- **What is needed**: How do the lines below between the ones holding "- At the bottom" and "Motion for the", inclusive, read? Give them again exactly, with no other lines.

BEGIN

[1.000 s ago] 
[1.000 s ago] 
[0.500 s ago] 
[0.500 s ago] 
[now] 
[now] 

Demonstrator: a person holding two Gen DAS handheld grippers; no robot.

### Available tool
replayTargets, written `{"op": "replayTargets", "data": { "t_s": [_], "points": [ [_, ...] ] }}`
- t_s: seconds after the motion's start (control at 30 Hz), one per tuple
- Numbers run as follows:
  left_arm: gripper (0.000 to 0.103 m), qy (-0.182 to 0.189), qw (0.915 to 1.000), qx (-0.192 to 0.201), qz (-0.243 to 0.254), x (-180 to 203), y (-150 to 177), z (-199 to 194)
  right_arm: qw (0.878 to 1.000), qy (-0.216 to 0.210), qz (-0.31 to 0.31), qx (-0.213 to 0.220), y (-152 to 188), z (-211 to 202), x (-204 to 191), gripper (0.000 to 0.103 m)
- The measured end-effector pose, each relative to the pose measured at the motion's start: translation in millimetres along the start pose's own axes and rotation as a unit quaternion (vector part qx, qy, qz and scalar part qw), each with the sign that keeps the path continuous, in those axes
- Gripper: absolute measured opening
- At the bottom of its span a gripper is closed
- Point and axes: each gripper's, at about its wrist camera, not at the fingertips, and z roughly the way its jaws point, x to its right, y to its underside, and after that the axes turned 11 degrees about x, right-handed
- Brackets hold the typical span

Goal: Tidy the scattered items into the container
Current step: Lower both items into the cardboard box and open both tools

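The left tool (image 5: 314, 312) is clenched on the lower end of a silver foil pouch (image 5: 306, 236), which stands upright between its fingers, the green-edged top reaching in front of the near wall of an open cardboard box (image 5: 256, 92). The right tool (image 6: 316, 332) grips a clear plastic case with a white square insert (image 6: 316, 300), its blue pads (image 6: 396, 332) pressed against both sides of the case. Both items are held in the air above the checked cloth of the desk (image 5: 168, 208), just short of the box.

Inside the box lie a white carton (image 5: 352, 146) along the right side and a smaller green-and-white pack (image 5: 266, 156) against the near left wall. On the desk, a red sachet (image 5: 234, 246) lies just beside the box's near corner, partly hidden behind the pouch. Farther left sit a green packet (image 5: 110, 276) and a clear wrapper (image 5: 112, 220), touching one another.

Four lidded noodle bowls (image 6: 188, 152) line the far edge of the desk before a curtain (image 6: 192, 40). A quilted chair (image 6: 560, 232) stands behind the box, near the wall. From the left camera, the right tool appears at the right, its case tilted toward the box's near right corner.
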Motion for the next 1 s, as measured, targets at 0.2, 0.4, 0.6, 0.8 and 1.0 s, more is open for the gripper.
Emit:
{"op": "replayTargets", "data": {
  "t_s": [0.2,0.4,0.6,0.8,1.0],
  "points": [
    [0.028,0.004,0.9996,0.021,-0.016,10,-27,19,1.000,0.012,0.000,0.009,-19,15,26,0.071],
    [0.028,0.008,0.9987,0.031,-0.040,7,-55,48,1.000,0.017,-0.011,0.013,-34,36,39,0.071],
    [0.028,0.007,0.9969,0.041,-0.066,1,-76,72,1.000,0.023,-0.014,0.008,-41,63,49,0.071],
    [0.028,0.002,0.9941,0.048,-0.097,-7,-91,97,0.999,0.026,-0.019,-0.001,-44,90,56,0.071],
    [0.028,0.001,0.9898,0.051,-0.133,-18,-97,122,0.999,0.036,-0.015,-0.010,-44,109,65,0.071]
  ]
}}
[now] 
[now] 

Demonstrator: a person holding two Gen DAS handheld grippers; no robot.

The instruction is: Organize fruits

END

- **Exercise result**:
- At the bottom of its span a gripper is closed
- Point and axes: each gripper's, at about its wrist camera, not at the fingertips, and z roughly the way its jaws point, x to its right, y to its underside, and after that the axes turned 11 degrees about x, right-handed
- Brackets hold the typical span

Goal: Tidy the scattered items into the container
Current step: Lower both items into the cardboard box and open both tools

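The left tool (image 5: 314, 312) is clenched on the lower end of a silver foil pouch (image 5: 306, 236), which stands upright between its fingers, the green-edged top reaching in front of the near wall of an open cardboard box (image 5: 256, 92). The right tool (image 6: 316, 332) grips a clear plastic case with a white square insert (image 6: 316, 300), its blue pads (image 6: 396, 332) pressed against both sides of the case. Both items are held in the air above the checked cloth of the desk (image 5: 168, 208), just short of the box.

Inside the box lie a white carton (image 5: 352, 146) along the right side and a smaller green-and-white pack (image 5: 266, 156) against the near left wall. On the desk, a red sachet (image 5: 234, 246) lies just beside the box's near corner, partly hidden behind the pouch. Farther left sit a green packet (image 5: 110, 276) and a clear wrapper (image 5: 112, 220), touching one another.

Four lidded noodle bowls (image 6: 188, 152) line the far edge of the desk before a curtain (image 6: 192, 40). A quilted chair (image 6: 560, 232) stands behind the box, near the wall. From the left camera, the right tool appears at the right, its case tilted toward the box's near right corner.
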Motion for the next 1 s, as measured, targets at 0.2, 0.4, 0.6, 0.8 and 1.0 s, more is open for the gripper.

This is the complete output.